▸ About this task: Every line of the listing below should be written out exactly, minus its images.

▸ Dataset content:

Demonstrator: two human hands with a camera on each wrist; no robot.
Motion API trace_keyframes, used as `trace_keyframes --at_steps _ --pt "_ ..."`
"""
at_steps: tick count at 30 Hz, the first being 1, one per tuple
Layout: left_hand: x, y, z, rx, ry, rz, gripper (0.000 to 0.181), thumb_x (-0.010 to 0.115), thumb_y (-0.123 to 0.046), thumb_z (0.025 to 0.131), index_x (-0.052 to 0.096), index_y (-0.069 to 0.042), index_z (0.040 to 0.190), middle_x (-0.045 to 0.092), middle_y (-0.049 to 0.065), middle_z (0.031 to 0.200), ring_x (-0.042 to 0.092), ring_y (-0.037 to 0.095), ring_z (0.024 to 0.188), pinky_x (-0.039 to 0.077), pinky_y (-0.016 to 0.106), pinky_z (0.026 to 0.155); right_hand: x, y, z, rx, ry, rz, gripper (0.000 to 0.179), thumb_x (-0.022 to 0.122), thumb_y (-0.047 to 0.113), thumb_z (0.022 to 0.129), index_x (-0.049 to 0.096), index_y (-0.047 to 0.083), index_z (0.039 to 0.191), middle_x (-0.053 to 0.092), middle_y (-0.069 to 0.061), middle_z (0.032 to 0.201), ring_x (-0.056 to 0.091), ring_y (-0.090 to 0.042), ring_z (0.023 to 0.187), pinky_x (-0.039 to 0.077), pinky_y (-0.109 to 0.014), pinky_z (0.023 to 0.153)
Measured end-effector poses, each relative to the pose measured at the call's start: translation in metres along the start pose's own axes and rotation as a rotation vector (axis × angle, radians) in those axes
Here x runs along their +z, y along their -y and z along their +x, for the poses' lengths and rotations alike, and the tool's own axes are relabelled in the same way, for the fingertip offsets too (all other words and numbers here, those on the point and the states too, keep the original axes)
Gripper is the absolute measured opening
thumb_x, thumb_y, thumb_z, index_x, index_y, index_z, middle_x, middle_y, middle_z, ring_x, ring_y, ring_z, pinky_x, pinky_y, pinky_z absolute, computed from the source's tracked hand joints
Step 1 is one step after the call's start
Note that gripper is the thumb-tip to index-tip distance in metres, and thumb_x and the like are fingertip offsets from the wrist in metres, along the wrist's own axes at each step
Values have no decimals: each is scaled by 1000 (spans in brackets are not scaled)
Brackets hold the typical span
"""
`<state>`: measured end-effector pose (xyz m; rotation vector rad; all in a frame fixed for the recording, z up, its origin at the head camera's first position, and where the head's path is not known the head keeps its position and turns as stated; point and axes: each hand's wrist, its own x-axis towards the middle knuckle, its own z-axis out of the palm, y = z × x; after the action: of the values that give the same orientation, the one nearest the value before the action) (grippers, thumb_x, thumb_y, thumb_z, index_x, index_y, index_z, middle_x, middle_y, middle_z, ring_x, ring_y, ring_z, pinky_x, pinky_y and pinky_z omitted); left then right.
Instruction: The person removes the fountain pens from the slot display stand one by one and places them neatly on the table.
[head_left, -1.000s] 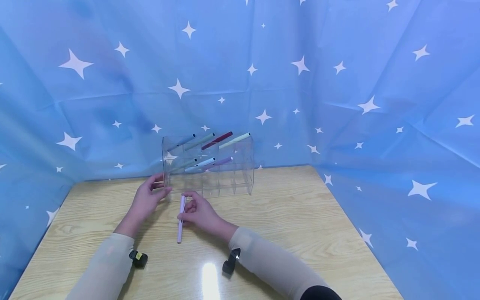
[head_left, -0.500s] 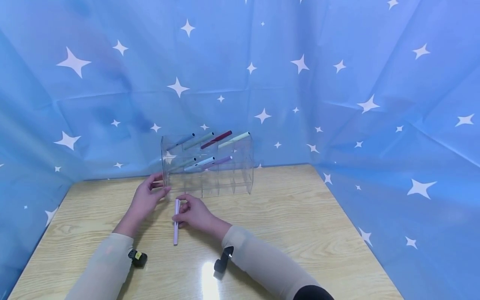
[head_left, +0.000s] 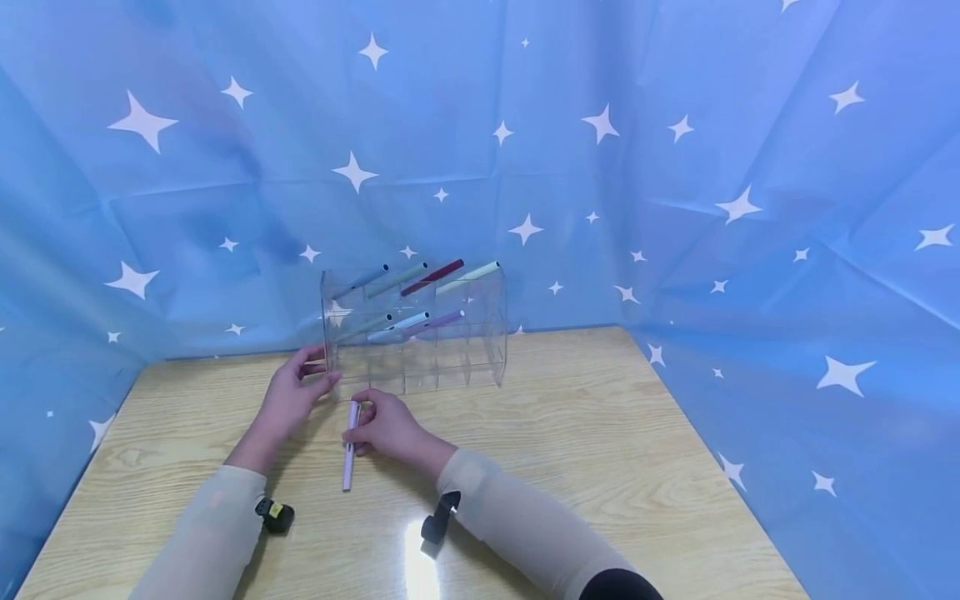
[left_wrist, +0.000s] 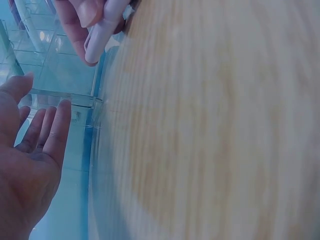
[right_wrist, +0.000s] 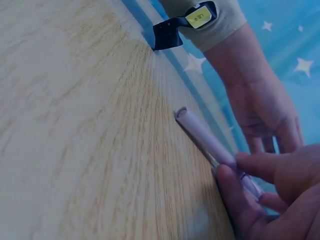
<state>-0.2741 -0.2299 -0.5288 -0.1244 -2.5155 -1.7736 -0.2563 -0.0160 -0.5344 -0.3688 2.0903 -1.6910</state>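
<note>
In the head view, my right hand (head_left: 393,429) pinches a pale lilac pen (head_left: 348,467) between thumb and fingers, low over the table before the rack. The pen (right_wrist: 205,137) slants in the right wrist view, one end towards me. A clear acrylic pen rack (head_left: 487,350) stands at the back of the table. My left hand (head_left: 291,396) rests against its left side, thumb near the front corner. In the left wrist view those fingers (left_wrist: 57,132) are fairly straight along the clear panel. Several pens lie slanted in the rack, among them a dark red pen (head_left: 432,277) and a purple pen (head_left: 442,321).
The wooden table (head_left: 600,433) extends right and forward of the rack. A blue star-patterned cloth (head_left: 675,167) hangs behind it and along the sides. Wrist cameras sit on both sleeves, such as the black one (head_left: 276,517) on the left.
My right hand has moved a little to the left with the lilac pen, which stands slightly more leftward and nearer me. My left hand and the rack have stayed in place.
</note>
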Motion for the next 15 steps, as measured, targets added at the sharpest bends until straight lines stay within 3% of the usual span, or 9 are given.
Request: trace_keyframes --at_steps 15 --pt "-1 0 2 4 -2 -17 65 74 -18 109 44 -2 165 51 26 160 52 46 144 60 15 90 3 8 -6 5 -24 -55 66 84 -12 90 57 -10 150 69 -6 88 74 -21 66 70 -32 66"
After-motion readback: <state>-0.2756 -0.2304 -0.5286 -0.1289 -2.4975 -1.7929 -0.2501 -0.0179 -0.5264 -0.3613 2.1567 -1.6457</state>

▸ Completed task:
Demonstrator: two human hands with a camera on each wrist; no robot.
Motion API trace_keyframes, used as `trace_keyframes --at_steps _ --pt "_ ..."`
"""
at_steps: tick count at 30 Hz, the first being 1, one per tuple
Layout: left_hand: x, y, z, rx, ry, rz, gripper (0.000 to 0.181), thumb_x (-0.010 to 0.115), thumb_y (-0.123 to 0.046), thumb_z (0.025 to 0.131), index_x (-0.052 to 0.096), index_y (-0.069 to 0.042), index_z (0.040 to 0.190), middle_x (-0.045 to 0.092), middle_y (-0.049 to 0.065), middle_z (0.031 to 0.200), ring_x (-0.042 to 0.092), ring_y (-0.037 to 0.095), ring_z (0.024 to 0.188), pinky_x (-0.039 to 0.077), pinky_y (-0.016 to 0.106), pinky_z (0.026 to 0.155); right_hand: x, y, z, rx, ry, rz, gripper (0.000 to 0.179), thumb_x (-0.022 to 0.122), thumb_y (-0.047 to 0.113), thumb_z (0.022 to 0.129), index_x (-0.049 to 0.096), index_y (-0.047 to 0.083), index_z (0.039 to 0.191), middle_x (-0.053 to 0.092), middle_y (-0.069 to 0.061), middle_z (0.032 to 0.201), ring_x (-0.056 to 0.091), ring_y (-0.090 to 0.042), ring_z (0.023 to 0.187), pinky_x (-0.039 to 0.077), pinky_y (-0.109 to 0.014), pinky_z (0.023 to 0.153)
Measured end-effector poses, each relative to the pose measured at the call's start: translation in metres along the start pose's own axes and rotation as a rotation vector (axis × angle, radians) in those axes
Here x runs along their +z, y along their -y and z along their +x, for the poses' lengths and rotations alike, and the tool's own axes are relabelled in the same way, for the fingertip offsets too (all other words and numbers here, those on the point and the states too, keep the original axes)
Gripper is the absolute measured opening
thumb_x, thumb_y, thumb_z, index_x, index_y, index_z, middle_x, middle_y, middle_z, ring_x, ring_y, ring_z, pinky_x, pinky_y, pinky_z absolute, computed from the source's tracked hand joints
Step 1 is one step after the call's start
Note that gripper is the thumb-tip to index-tip distance in metres, and thumb_x and the like are fingertip offsets from the wrist in metres, along the wrist's own axes at each step
Values have no decimals: each is scaled by 1000 (spans in brackets are not scaled)
Brackets hold the typical span
"""
`<state>`: measured end-effector pose (xyz m; rotation vector rad; all in a frame fixed for the recording, z up, its origin at the head camera's first position, and where the head's path is not known the head keeps its position and turns as stated; point and axes: each hand's wrist, its own x-axis towards the middle knuckle, its own z-axis out of the palm, y = z × x; after the action: of the values that give the same orientation, the one nearest the value before the action) (grippers, thumb_x, thumb_y, thumb_z, index_x, index_y, index_z, middle_x, middle_y, middle_z, ring_x, ring_y, ring_z, pinky_x, pinky_y and pinky_z omitted); left then right.
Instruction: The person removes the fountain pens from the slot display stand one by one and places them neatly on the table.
[head_left, -1.000s] 
[head_left, -0.500s] 
[head_left, +0.000s] 
[left_wrist, +0.000s] 
[right_wrist, +0.000s] 
<state>-0.2741 -0.2299 -0.5288 -0.1244 -2.5155 -1.7736 -0.2563 -0.0160 -0.5344 -0.3688 2.0903 -1.6910</state>
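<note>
In the head view, my right hand (head_left: 393,429) pinches a pale lilac pen (head_left: 348,467) between thumb and fingers, low over the table before the rack. The pen (right_wrist: 205,137) slants in the right wrist view, one end towards me. A clear acrylic pen rack (head_left: 487,350) stands at the back of the table. My left hand (head_left: 291,396) rests against its left side, thumb near the front corner. In the left wrist view those fingers (left_wrist: 57,132) are fairly straight along the clear panel. Several pens lie slanted in the rack, among them a dark red pen (head_left: 432,277) and a purple pen (head_left: 442,321).
The wooden table (head_left: 600,433) extends right and forward of the rack. A blue star-patterned cloth (head_left: 675,167) hangs behind it and along the sides. Wrist cameras sit on both sleeves, such as the black one (head_left: 276,517) on the left.
My right hand has moved a little to the left with the lilac pen, which stands slightly more leftward and nearer me. My left hand and the rack have stayed in place.
</note>
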Motion for the next 15 steps, as measured, targets added at the sharpest bends until straight lines stay within 3% of the usual span, or 9 are given.
Request: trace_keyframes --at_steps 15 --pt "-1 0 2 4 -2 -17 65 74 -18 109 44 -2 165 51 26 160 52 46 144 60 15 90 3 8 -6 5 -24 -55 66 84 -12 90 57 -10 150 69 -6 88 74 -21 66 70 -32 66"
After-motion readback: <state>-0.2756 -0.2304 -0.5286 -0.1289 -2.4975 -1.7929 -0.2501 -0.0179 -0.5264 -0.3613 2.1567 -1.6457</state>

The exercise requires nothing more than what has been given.